Start of Data excerpt

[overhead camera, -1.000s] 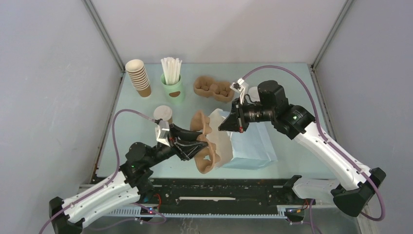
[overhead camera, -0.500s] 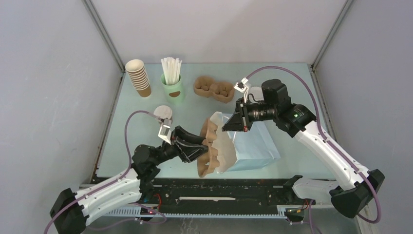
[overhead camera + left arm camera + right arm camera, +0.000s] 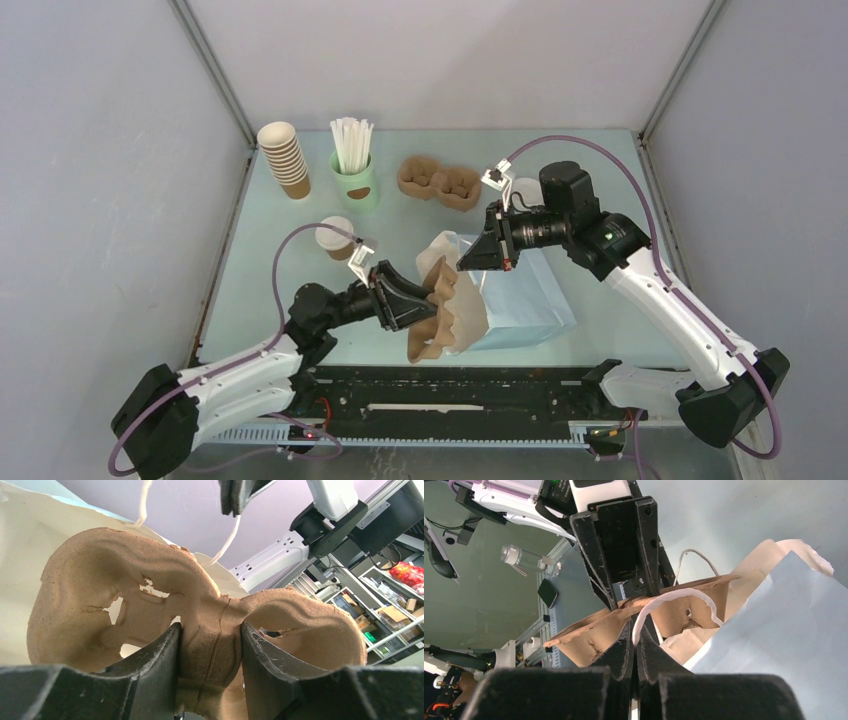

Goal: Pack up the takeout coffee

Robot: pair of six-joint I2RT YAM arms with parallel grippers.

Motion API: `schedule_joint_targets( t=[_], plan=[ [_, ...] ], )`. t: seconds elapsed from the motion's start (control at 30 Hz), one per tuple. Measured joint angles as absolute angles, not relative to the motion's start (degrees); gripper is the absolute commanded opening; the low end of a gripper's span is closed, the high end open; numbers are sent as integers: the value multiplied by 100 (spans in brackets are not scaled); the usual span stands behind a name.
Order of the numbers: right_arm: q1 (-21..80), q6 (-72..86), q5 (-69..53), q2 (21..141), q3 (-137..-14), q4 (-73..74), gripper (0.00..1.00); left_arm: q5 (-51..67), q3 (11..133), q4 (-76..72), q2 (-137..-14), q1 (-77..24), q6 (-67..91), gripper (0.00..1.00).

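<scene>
The takeout coffee [image 3: 335, 238], a small brown cup with a white lid, stands on the table left of centre, apart from both grippers. My left gripper [image 3: 425, 303] [image 3: 210, 630] is shut on the middle ridge of a brown pulp carrier [image 3: 447, 308] [image 3: 125, 595], held tilted at the mouth of a light blue paper bag [image 3: 520, 295] lying on its side. My right gripper [image 3: 468, 262] [image 3: 635, 630] is shut on the bag's white handle [image 3: 674, 597] and holds the mouth up. The carrier [image 3: 584, 637] sits just beyond those fingers, with the bag [image 3: 784, 630] to the right.
A stack of lidless brown cups [image 3: 284, 158] and a mint-green cup of white straws [image 3: 354, 180] stand at the back left. A second pulp carrier [image 3: 438, 182] lies at the back centre. A white round thing [image 3: 522, 190] shows partly behind my right arm.
My left arm has carried the pulp carrier rightward to the bag's mouth, uncovering the coffee cup. The right gripper kept its hold on the handle and barely shifted.
</scene>
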State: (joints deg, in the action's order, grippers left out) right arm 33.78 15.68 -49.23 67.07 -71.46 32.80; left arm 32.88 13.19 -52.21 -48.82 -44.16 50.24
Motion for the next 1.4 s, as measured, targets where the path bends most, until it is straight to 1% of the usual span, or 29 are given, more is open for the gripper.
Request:
schedule_joint_targets(
  t=[0.13, 0.43, 0.53, 0.73, 1.0, 1.17, 1.4],
  plan=[
    [3378, 1551, -4967, 6709, -7146, 3297, 0, 3400, 1358, -5196, -5024, -4281, 5046, 48],
    [3417, 1544, -4987, 6707, -7146, 3321, 0, 3489, 2112, -4587, -5791, -4180, 4755, 46],
    [3433, 1542, -4987, 6709, -7146, 3323, 0, 3319, 2231, -4338, -5798, -4156, 4460, 48],
    [3472, 1544, -5006, 6709, -7146, 3328, 0, 2814, 2250, -3927, -5798, -4150, 3813, 46],
    [3474, 1575, -5011, 6709, -7146, 3295, 0, 2410, 2250, -3844, -5870, -4434, 2982, 45],
    [3413, 1601, -5118, 6713, -7146, 3188, 0, 2377, 2250, -3850, -6139, -4578, 2714, 43],
    [3345, 1645, -5266, 6759, -7146, 3109, 0, 1957, 2252, -3841, -6265, -4713, 2530, 43]
  ],
)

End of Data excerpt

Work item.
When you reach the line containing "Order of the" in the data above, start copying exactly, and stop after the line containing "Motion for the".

Task solution.
Order of the numbers: right_arm: q1 (-21..80), q6 (-72..86), q5 (-69..53), q2 (21..141), q3 (-137..-14), q4 (-73..74), gripper (0.00..1.00); left_arm: q5 (-51..67), q3 (11..133), q4 (-76..72), q2 (-137..-14), q1 (-77..24), q6 (-67..91), gripper (0.00..1.00).

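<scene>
The takeout coffee [image 3: 335, 238], a small brown cup with a white lid, stands on the table left of centre, apart from both grippers. My left gripper [image 3: 425, 303] [image 3: 210, 630] is shut on the middle ridge of a brown pulp carrier [image 3: 447, 308] [image 3: 125, 595], held tilted at the mouth of a light blue paper bag [image 3: 520, 295] lying on its side. My right gripper [image 3: 468, 262] [image 3: 635, 630] is shut on the bag's white handle [image 3: 674, 597] and holds the mouth up. The carrier [image 3: 584, 637] sits just beyond those fingers, with the bag [image 3: 784, 630] to the right.
A stack of lidless brown cups [image 3: 284, 158] and a mint-green cup of white straws [image 3: 354, 180] stand at the back left. A second pulp carrier [image 3: 438, 182] lies at the back centre. A white round thing [image 3: 522, 190] shows partly behind my right arm.
My left arm has carried the pulp carrier rightward to the bag's mouth, uncovering the coffee cup. The right gripper kept its hold on the handle and barely shifted.
</scene>
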State: (joints deg, in the action's order, grippers left out) right arm 33.78 15.68 -49.23 67.07 -71.46 32.80; left arm 32.88 13.19 -52.21 -48.82 -44.16 50.24
Motion for the next 1.4 s, as measured, targets where the path bends most, until it is straight to 1% of the usual span, or 29 are given, more is open for the gripper.

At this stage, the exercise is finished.